Only those lines in the data below from the line containing "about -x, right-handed" through the line containing "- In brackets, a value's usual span", both included, should be restated word for word.

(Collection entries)
════════════════════

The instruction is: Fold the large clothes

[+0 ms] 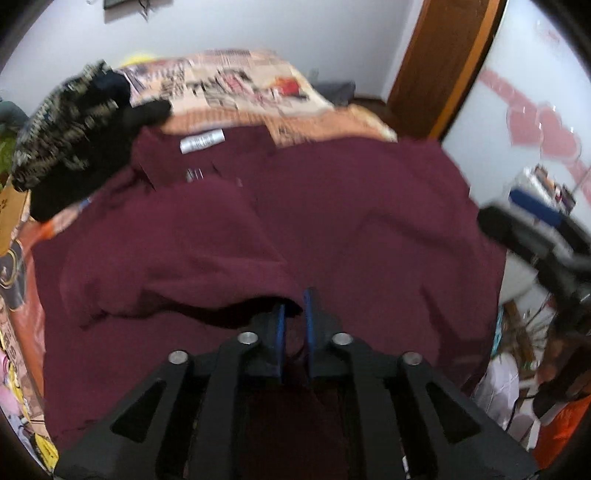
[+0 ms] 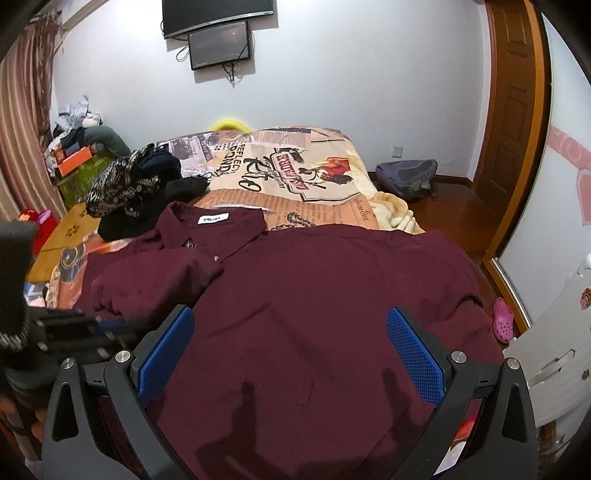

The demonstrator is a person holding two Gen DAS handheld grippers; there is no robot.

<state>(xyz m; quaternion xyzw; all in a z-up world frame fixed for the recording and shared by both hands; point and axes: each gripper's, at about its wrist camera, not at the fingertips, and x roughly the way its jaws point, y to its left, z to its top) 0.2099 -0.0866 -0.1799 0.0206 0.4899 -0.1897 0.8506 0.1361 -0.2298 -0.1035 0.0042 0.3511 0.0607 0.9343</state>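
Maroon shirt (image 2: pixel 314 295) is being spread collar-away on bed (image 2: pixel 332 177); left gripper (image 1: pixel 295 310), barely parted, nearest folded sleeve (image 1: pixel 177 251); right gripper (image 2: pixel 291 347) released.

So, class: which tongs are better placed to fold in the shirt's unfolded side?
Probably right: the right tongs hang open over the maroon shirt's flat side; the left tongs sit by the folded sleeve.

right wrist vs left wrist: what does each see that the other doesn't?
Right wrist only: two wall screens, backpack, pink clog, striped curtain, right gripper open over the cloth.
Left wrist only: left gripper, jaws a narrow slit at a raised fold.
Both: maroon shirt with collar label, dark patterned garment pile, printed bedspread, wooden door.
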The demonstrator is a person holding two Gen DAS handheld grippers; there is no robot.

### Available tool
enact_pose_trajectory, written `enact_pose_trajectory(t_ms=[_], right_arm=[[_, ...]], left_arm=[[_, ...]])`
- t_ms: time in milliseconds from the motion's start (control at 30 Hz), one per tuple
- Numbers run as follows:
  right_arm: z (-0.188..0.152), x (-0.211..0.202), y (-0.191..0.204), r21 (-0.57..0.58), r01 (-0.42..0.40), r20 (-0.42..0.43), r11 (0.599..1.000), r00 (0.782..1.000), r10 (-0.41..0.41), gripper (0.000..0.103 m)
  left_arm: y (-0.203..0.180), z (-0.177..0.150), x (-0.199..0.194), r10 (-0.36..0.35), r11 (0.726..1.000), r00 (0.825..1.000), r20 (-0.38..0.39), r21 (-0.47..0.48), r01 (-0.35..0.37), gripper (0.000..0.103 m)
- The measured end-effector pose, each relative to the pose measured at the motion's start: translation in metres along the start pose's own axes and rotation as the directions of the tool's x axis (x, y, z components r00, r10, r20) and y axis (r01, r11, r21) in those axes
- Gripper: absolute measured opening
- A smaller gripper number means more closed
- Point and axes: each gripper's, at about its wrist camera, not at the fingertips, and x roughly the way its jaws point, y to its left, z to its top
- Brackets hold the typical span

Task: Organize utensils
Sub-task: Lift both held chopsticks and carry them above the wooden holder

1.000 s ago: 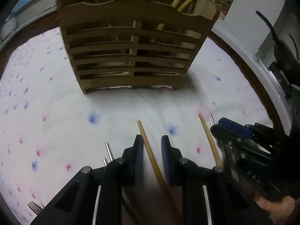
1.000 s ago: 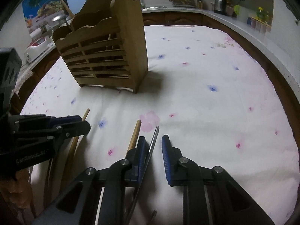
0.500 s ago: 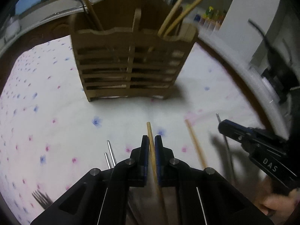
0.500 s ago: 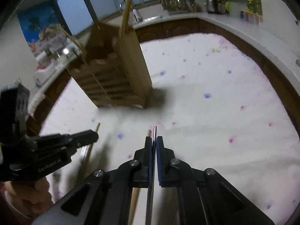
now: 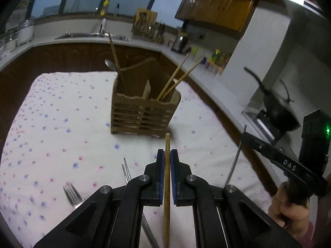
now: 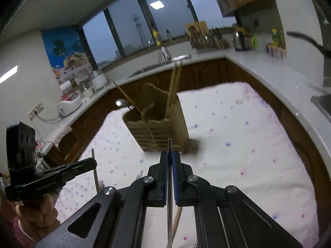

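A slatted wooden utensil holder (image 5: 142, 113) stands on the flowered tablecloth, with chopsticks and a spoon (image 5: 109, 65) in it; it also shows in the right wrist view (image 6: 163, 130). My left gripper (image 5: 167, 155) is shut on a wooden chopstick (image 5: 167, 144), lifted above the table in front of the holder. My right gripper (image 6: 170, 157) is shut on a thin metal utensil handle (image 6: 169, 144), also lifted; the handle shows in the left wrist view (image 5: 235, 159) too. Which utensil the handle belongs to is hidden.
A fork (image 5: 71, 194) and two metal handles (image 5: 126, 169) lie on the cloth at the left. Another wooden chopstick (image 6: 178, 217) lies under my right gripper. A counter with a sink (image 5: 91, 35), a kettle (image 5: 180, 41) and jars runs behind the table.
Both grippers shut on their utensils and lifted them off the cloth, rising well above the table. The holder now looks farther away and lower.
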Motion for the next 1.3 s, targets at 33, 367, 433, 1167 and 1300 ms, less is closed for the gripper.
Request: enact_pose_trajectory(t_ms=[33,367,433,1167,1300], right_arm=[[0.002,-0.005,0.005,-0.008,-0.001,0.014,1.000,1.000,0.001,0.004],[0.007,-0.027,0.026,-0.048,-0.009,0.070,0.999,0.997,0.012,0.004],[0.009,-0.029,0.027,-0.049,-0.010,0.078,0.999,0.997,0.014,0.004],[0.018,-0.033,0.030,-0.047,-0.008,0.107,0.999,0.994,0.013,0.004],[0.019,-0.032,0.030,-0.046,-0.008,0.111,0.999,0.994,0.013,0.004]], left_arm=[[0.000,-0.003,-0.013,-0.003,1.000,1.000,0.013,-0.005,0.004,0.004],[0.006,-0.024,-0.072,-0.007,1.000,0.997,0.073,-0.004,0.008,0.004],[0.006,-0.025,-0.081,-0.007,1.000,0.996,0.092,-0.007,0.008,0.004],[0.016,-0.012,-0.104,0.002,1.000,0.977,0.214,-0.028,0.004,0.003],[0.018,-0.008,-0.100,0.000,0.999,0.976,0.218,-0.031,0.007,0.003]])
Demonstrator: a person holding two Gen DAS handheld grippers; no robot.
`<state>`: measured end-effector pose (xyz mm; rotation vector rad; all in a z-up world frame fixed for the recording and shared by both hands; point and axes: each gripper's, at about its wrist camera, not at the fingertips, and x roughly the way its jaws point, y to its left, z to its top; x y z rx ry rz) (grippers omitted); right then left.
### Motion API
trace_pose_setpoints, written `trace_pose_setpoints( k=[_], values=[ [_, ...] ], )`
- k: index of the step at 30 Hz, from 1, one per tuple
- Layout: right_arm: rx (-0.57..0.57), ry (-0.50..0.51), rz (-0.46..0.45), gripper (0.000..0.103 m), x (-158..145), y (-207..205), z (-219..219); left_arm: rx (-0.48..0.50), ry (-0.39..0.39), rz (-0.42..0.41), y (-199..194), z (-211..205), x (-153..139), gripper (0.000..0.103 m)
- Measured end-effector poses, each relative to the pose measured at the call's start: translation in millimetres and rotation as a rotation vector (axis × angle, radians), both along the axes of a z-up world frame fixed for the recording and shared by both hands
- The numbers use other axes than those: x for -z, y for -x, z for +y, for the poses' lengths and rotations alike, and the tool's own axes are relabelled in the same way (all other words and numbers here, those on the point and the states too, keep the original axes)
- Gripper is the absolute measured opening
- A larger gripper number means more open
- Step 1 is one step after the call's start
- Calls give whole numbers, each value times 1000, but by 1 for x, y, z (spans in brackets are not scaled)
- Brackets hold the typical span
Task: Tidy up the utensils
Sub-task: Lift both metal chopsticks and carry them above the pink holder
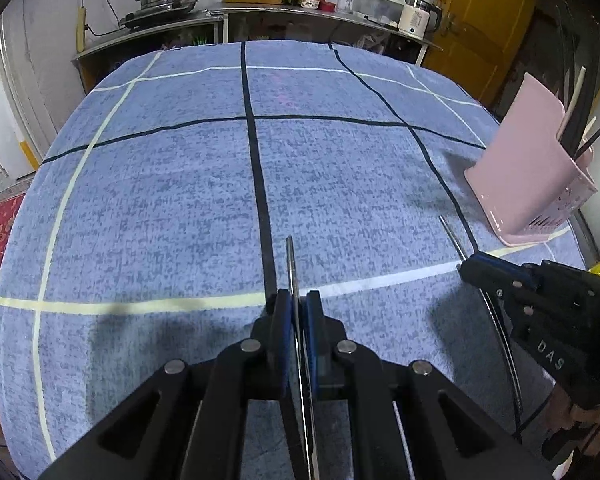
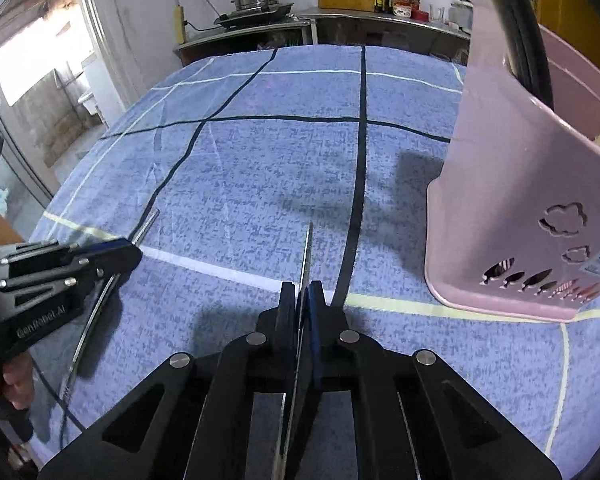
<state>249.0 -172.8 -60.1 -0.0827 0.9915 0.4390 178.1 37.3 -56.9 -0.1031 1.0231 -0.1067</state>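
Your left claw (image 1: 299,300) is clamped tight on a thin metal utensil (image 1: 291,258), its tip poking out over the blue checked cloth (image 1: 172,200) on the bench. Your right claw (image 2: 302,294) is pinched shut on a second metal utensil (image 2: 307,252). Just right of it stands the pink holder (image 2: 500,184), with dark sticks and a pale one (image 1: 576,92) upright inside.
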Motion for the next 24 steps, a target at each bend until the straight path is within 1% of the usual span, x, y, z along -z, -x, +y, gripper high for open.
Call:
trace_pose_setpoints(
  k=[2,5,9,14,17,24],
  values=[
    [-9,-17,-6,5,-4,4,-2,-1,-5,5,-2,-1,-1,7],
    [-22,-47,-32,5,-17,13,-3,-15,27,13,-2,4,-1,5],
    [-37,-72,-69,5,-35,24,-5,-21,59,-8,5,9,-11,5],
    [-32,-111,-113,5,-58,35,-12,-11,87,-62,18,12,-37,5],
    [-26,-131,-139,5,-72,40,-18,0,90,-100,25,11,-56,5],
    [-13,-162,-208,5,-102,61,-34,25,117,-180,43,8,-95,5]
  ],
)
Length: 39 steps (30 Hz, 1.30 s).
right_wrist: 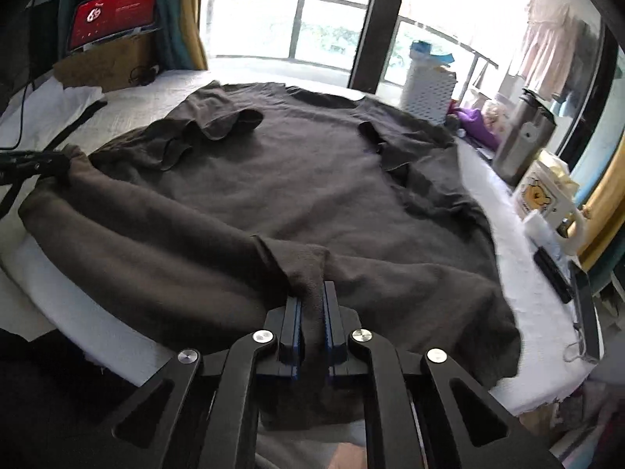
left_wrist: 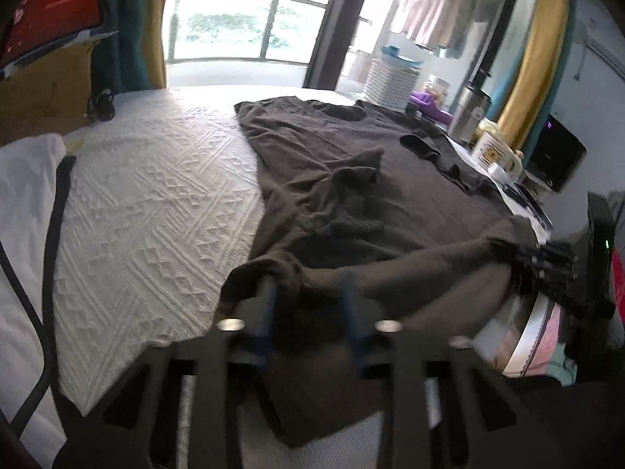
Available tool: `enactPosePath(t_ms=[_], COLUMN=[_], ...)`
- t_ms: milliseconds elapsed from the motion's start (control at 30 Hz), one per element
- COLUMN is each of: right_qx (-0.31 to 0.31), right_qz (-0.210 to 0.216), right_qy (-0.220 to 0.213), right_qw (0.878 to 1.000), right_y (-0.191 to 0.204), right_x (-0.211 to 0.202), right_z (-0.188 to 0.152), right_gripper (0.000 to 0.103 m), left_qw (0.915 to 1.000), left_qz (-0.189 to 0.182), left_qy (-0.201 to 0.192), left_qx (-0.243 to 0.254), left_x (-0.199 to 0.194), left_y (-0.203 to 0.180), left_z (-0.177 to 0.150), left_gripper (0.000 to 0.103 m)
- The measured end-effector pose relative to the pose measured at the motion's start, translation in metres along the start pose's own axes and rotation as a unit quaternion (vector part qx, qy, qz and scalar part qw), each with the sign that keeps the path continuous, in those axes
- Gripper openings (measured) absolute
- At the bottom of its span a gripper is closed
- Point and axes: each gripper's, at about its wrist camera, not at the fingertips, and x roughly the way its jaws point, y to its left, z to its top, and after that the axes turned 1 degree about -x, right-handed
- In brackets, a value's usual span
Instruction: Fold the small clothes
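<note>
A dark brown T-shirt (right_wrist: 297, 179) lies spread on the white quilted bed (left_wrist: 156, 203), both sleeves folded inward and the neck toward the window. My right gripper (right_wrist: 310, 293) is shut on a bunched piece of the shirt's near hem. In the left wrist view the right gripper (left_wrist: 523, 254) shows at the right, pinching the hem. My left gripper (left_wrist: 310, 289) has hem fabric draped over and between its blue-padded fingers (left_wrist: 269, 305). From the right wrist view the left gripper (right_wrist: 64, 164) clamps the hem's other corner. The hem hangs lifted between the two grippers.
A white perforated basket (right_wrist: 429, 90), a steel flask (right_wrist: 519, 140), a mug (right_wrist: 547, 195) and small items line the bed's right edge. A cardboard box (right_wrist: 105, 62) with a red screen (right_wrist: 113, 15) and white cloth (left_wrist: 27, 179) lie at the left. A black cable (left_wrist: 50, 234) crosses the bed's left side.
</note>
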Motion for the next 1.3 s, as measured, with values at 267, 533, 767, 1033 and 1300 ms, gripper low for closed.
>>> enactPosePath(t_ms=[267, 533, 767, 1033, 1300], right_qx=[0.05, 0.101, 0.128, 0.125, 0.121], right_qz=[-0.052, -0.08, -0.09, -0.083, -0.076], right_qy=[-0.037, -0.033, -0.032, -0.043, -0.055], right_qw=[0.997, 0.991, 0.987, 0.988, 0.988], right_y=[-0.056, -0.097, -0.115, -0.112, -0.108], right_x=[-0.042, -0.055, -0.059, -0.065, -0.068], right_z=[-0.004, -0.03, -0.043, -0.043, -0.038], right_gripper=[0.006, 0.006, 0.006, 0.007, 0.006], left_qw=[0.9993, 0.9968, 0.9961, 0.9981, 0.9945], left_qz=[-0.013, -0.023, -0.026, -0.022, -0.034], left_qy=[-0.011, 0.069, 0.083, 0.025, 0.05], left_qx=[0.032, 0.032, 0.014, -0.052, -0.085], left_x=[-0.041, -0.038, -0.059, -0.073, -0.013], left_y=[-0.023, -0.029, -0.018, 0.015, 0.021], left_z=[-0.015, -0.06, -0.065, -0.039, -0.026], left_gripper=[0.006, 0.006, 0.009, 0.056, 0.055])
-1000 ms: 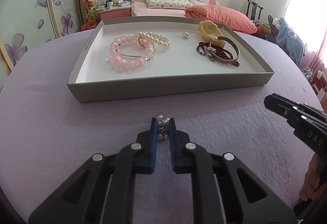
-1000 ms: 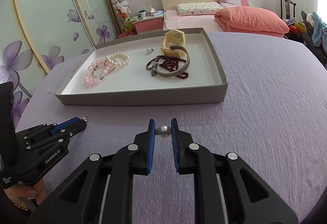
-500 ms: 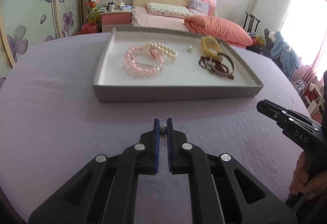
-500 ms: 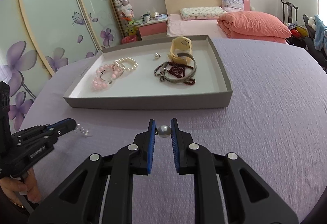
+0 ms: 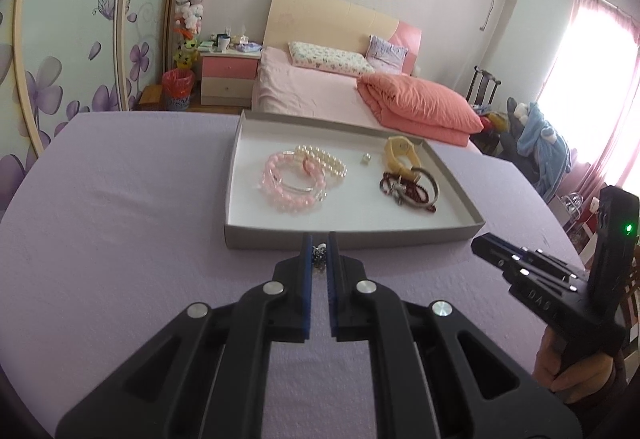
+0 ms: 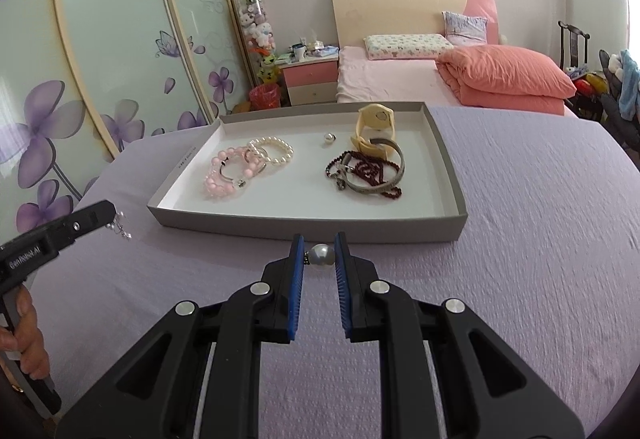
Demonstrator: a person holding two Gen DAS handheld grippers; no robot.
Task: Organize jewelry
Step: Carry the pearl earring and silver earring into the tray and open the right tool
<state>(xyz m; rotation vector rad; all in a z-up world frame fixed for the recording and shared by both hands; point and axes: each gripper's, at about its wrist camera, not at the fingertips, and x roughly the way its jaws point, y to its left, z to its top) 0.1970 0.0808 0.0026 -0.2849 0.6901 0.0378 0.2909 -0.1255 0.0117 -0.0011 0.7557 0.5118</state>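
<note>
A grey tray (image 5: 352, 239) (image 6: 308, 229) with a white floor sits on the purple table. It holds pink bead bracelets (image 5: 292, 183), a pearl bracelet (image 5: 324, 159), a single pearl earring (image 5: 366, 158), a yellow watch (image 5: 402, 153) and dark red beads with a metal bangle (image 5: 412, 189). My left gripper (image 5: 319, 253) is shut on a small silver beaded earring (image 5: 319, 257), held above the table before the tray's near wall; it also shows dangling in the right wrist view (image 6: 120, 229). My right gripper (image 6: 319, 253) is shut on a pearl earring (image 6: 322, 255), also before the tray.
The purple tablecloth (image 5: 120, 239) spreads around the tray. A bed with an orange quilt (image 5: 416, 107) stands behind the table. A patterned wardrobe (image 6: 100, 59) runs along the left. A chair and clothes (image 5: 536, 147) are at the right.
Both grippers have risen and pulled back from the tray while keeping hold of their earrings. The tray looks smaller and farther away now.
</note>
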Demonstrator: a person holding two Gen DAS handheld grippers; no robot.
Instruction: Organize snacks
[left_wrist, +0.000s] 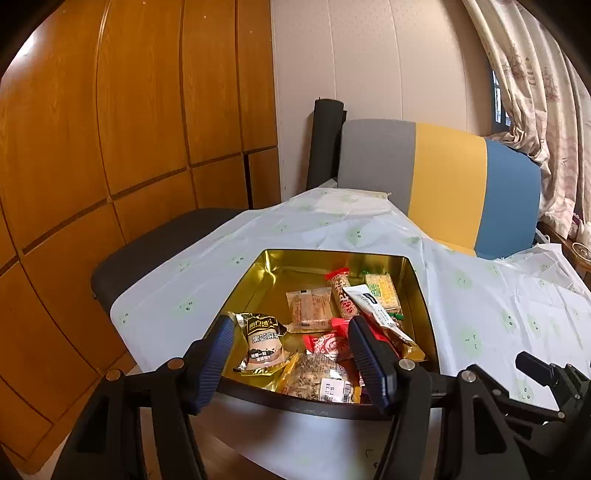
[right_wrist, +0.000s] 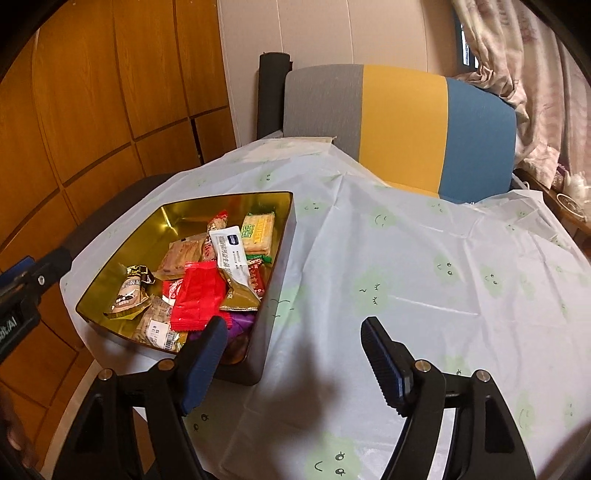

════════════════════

Output:
- Point and axes: each gripper's, at about its wrist camera, not at the fingertips, and x roughly the way its jaws point, y to its left, z to its top, and after that the axes turned 1 degree about -x, right-handed
- In brackets, a value's usual span

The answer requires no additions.